Start of EXCERPTED DATA

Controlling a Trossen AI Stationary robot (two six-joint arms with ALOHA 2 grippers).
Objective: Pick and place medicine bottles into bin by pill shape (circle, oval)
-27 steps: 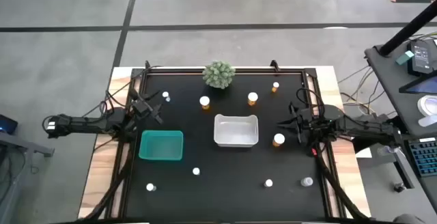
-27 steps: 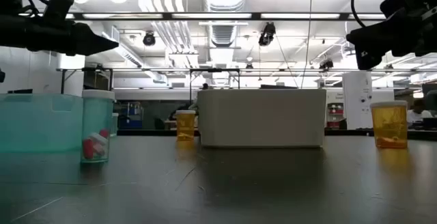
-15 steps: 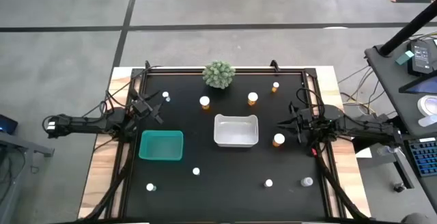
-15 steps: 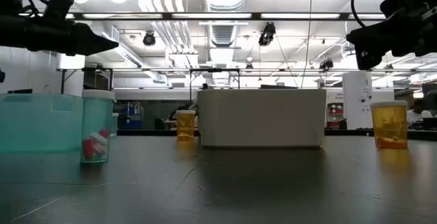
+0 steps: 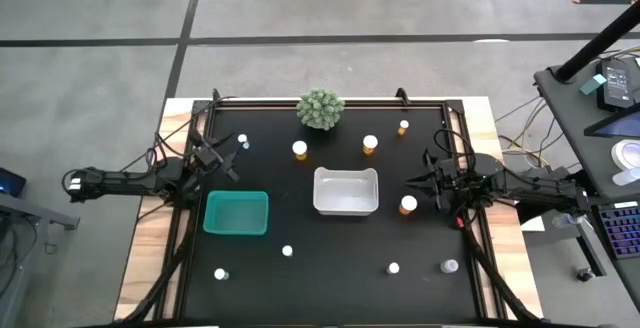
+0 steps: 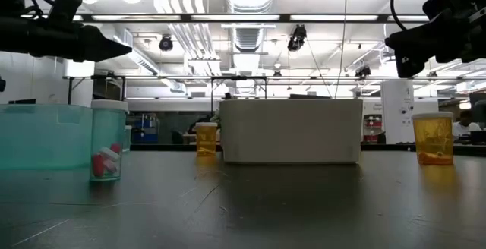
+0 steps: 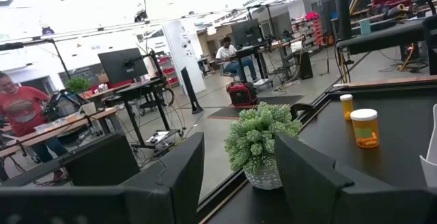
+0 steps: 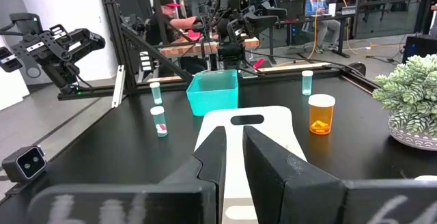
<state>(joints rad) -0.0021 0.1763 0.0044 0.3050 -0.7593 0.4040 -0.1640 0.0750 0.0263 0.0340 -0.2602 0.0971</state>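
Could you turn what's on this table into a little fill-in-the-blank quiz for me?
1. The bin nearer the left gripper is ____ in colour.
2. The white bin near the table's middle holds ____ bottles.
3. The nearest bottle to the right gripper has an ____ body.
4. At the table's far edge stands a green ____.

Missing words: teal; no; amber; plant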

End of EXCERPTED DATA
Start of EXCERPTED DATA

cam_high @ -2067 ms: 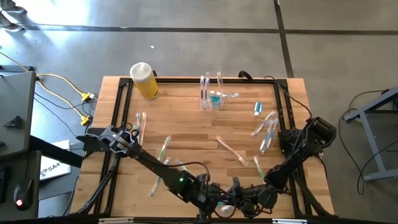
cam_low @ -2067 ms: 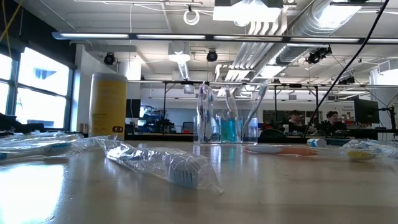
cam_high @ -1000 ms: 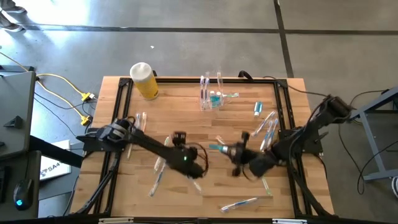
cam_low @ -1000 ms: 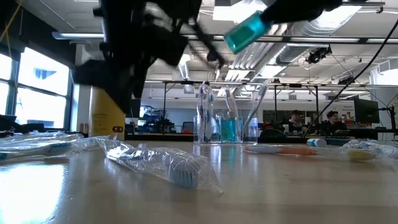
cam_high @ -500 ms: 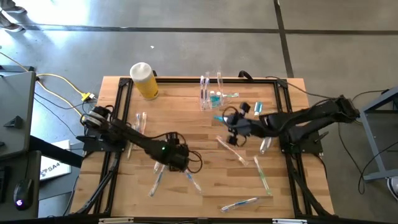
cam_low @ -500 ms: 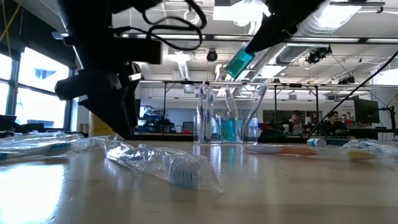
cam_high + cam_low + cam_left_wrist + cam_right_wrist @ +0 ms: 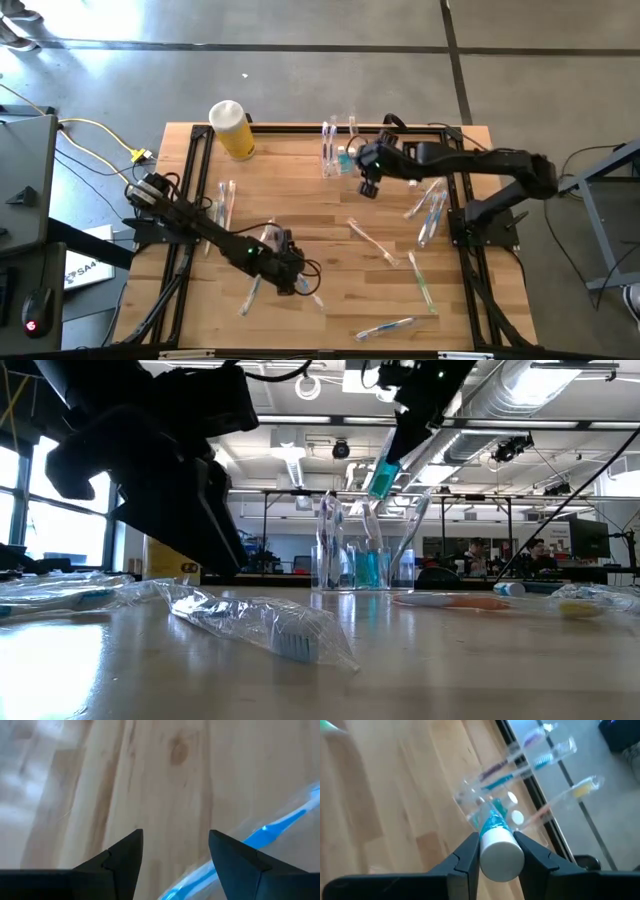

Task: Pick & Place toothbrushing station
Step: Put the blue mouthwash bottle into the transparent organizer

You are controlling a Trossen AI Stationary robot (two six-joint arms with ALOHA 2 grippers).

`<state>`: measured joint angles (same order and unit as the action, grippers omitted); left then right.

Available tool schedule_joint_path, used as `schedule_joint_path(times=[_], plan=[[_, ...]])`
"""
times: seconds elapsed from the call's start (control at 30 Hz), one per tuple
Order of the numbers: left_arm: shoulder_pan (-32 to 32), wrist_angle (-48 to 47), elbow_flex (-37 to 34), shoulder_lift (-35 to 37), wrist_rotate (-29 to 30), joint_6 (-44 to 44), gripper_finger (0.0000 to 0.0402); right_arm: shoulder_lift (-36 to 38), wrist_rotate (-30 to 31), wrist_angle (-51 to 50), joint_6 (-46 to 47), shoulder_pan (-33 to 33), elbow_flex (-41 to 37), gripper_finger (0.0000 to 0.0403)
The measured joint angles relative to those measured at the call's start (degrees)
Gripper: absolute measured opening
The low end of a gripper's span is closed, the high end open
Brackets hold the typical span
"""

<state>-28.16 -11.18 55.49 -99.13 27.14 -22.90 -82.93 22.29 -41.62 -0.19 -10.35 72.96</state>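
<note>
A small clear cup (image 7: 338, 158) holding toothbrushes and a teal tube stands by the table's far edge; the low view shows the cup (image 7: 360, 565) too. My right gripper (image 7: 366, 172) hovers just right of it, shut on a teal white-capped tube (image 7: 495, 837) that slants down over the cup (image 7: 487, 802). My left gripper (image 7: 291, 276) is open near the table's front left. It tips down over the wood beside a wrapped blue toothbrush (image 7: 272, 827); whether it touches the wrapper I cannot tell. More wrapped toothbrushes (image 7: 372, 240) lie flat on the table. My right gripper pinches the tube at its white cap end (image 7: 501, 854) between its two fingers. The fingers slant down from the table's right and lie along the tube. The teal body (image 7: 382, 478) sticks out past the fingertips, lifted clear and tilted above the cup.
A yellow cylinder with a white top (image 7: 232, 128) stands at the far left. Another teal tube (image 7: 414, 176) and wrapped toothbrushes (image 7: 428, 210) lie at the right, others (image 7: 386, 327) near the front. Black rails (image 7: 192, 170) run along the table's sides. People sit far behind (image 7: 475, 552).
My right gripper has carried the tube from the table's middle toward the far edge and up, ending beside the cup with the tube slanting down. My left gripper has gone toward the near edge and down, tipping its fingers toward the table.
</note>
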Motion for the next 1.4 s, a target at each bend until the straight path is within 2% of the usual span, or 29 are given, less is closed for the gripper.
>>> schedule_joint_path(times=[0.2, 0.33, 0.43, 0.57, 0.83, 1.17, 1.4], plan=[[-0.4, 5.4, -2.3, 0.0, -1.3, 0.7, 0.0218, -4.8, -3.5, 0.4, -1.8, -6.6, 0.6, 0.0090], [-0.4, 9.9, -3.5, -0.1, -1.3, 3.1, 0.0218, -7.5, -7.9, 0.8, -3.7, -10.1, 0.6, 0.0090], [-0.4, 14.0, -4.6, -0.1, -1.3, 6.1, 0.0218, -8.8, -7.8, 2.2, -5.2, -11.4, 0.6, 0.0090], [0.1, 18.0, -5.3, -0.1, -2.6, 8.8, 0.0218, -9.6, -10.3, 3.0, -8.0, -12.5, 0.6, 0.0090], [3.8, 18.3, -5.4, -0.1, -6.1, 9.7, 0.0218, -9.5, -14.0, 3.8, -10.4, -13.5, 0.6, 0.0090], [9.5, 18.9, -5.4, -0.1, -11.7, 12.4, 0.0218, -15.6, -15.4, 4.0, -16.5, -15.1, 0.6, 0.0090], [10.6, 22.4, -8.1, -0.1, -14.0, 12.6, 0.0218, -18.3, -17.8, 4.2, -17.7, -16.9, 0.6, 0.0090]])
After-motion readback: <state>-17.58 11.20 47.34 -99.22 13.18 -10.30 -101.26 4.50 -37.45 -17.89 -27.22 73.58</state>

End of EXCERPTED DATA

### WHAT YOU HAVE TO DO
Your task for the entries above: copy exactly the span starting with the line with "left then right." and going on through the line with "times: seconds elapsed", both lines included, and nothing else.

### SOLUTION FOR THIS TASK
`<state>`: measured joint angles (same order and unit as the action, grippers omitted); left then right.

Available tool schedule_joint_path, used as `schedule_joint_path(times=[_], plan=[[_, ...]])`
"""
times: seconds elapsed from the call's start (control at 30 Hz), one per tuple

This exercise has nothing more to it.